Cigna Corp. has chosen to terminate its proposed merger agreement with Anthem, Inc., which would have combined two of the largest medical health insurance carriers in the U.S. in a $54 billion deal. The decision comes after a D.C. court order enjoining the transaction. The district court found that the merger would decrease competition and lessen choices in the health insurance market and that the competitive harm could not be offset (see Swan song for Anthem’s acquisition of Cigna?, Health Law Daily, February 9, 2017). In 2015, proposed mergers were announced between four of the five largest health insurance companies in the United States. In addition to Anthem’s proposed acquisition of Cigna, Aetna, Inc. attempted to purchase Humana Inc., and the subject quickly came under scrutiny (see To merge or not to merge, that was the question before a Senate subcommittee, Health Law Daily, September 24, 2015).
In Cigna’s announcement about the merger termination, the company noted that its decision was based on its belief that the proposed merger would not have been approved. To effect termination, Cigna filed a complaint in the Delaware Court of Chancery seeking declaratory judgment that it lawfully terminated the merger agreement and that Anthem is not permitted to extend the termination date. Cigna’s complaint seeks payment by Anthem of the $1.85 billion reverse termination fee contemplated in the merger agreement, as well as additional damages in an amount exceeding $13 billion. In response, Anthem sought a temporary restraining order in the same court to enjoin Cigna from terminating and taking any actions contrary to the terms of the proposed merger agreement. Anthem contended that there was still sufficient time to meet the merger agreement date of April 30, 2017, and that the merger would save more than $2 billion in annual medical costs for consumers. Anthem also provided a long list comparing the carrier’s interests in proceeding with the merger and Cigna’s interest in avoiding it.

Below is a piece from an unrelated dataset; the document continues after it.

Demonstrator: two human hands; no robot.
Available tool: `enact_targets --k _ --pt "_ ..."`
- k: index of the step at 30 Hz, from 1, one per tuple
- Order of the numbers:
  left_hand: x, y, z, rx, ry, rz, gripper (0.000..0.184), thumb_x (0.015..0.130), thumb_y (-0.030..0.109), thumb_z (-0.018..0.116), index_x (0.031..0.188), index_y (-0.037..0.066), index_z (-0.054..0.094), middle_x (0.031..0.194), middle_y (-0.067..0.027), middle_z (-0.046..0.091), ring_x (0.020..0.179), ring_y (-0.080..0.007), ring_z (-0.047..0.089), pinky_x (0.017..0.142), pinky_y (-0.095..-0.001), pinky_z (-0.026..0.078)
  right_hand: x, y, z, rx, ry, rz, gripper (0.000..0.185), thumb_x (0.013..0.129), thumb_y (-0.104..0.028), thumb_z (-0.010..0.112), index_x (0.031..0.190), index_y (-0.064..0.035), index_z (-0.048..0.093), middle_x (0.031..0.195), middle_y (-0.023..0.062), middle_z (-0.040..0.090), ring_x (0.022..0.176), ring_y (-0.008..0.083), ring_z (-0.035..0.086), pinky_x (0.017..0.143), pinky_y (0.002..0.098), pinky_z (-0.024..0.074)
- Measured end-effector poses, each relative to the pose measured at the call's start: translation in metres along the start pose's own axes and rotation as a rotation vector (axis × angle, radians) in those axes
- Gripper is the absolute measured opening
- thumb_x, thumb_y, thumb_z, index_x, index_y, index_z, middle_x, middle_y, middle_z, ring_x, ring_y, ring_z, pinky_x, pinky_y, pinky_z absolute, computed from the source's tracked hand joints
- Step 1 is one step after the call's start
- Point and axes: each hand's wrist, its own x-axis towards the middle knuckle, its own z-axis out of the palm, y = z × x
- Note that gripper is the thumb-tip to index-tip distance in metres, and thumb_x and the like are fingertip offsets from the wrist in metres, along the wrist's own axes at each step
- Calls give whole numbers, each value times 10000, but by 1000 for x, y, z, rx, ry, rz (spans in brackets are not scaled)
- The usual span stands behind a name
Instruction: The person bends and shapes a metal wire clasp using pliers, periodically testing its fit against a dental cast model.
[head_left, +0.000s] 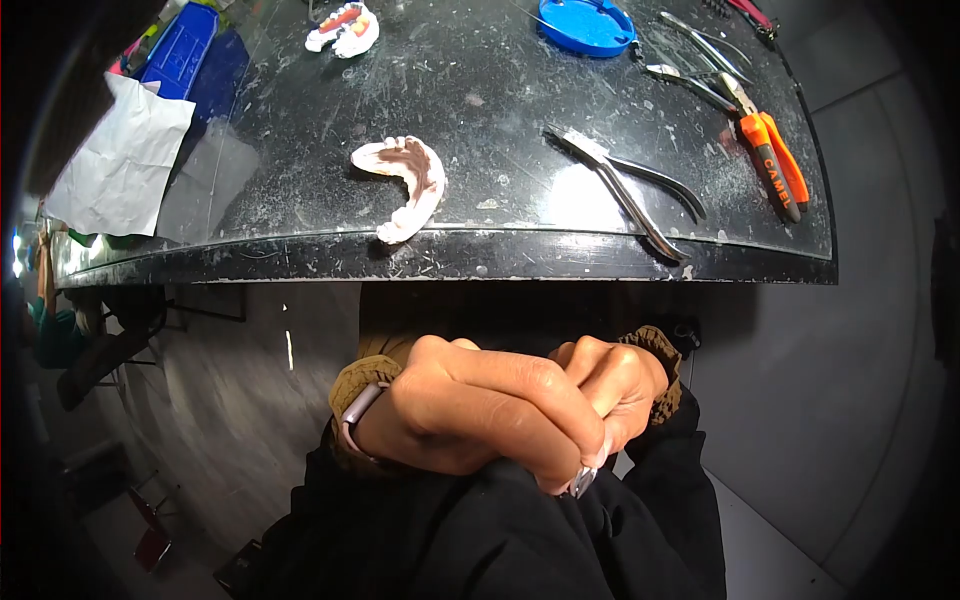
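In the head view, the left hand (pixel 480 405) and right hand (pixel 622 385) meet over the lap before the counter (pixel 480 215), left fingers pinched narrowly on a metal piece (pixel 583 482), mostly hidden; whether the partly covered right fingers grip it I cannot tell. Behind, a tooth mould (pixel 424 180) lies left of pliers (pixel 618 180), and the top edge cuts off a blue lid (pixel 588 28).

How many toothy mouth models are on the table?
2: a pale model left of the nearest pliers, and a red-and-white model farther back. Others may be hidden.
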Motion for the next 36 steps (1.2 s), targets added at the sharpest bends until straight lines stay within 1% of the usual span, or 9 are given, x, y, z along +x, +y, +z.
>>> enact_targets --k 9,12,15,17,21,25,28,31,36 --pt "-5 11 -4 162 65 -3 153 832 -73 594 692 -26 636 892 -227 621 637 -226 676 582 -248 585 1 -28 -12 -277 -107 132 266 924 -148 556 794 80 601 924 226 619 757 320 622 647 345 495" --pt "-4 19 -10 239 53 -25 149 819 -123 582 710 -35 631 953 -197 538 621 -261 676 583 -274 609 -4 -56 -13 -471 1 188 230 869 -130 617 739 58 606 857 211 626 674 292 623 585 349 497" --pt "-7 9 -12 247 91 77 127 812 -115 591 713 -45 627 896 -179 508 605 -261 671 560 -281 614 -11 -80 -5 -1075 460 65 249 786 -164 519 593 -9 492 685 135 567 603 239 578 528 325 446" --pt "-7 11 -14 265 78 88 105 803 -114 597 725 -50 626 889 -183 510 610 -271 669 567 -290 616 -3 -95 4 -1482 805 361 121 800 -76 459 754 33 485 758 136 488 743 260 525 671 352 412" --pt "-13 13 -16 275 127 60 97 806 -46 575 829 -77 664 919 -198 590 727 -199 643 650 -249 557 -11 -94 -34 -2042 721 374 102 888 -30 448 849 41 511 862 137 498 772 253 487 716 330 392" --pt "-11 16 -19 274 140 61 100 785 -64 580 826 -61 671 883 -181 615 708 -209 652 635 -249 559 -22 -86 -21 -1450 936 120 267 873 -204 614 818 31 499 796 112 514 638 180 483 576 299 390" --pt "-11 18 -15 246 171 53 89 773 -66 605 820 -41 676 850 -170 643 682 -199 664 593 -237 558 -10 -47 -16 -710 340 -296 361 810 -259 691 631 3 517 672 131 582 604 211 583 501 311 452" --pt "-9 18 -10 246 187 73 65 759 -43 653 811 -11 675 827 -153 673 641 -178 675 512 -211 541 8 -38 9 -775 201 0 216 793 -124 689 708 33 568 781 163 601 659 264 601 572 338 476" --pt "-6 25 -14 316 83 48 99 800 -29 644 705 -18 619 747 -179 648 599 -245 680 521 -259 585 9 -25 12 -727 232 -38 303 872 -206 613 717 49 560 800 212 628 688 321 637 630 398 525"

In addition to Cigna and Anthem’s announcements following the D.C. court ruling, Humana and Aetna recently terminated their pending merger agreement (see Aetna, Humana plan separate futures after dissolving merger plans, Health Law Daily, February 14, 2017; Aetna’s $47 billion purchase of Humana enjoined, Health Law Daily, January 23, 2017). Under the terms of the merger agreement, Humana is entitled to a “breakup fee” of $1 billion, or approximately $630 million, net of tax. Of note, in order to demonstrate that its proposed merger with Humana would not run afoul of antitrust issues similar to the now contentious Anthem-Cigna merger, Aetna had pulled out of some health insurance exchanges for the upcoming enrollment period. Humana has now stated its intent to pull out of the exchanges for 2018. President Trump weighed in on the pullout, repeating the “repeal and replace” mantra. The pullout is based on Humana’s analysis of data associated with the company’s exchange membership following the 2017 open enrollment period, and what it perceived as future uncertainty in the risk pool.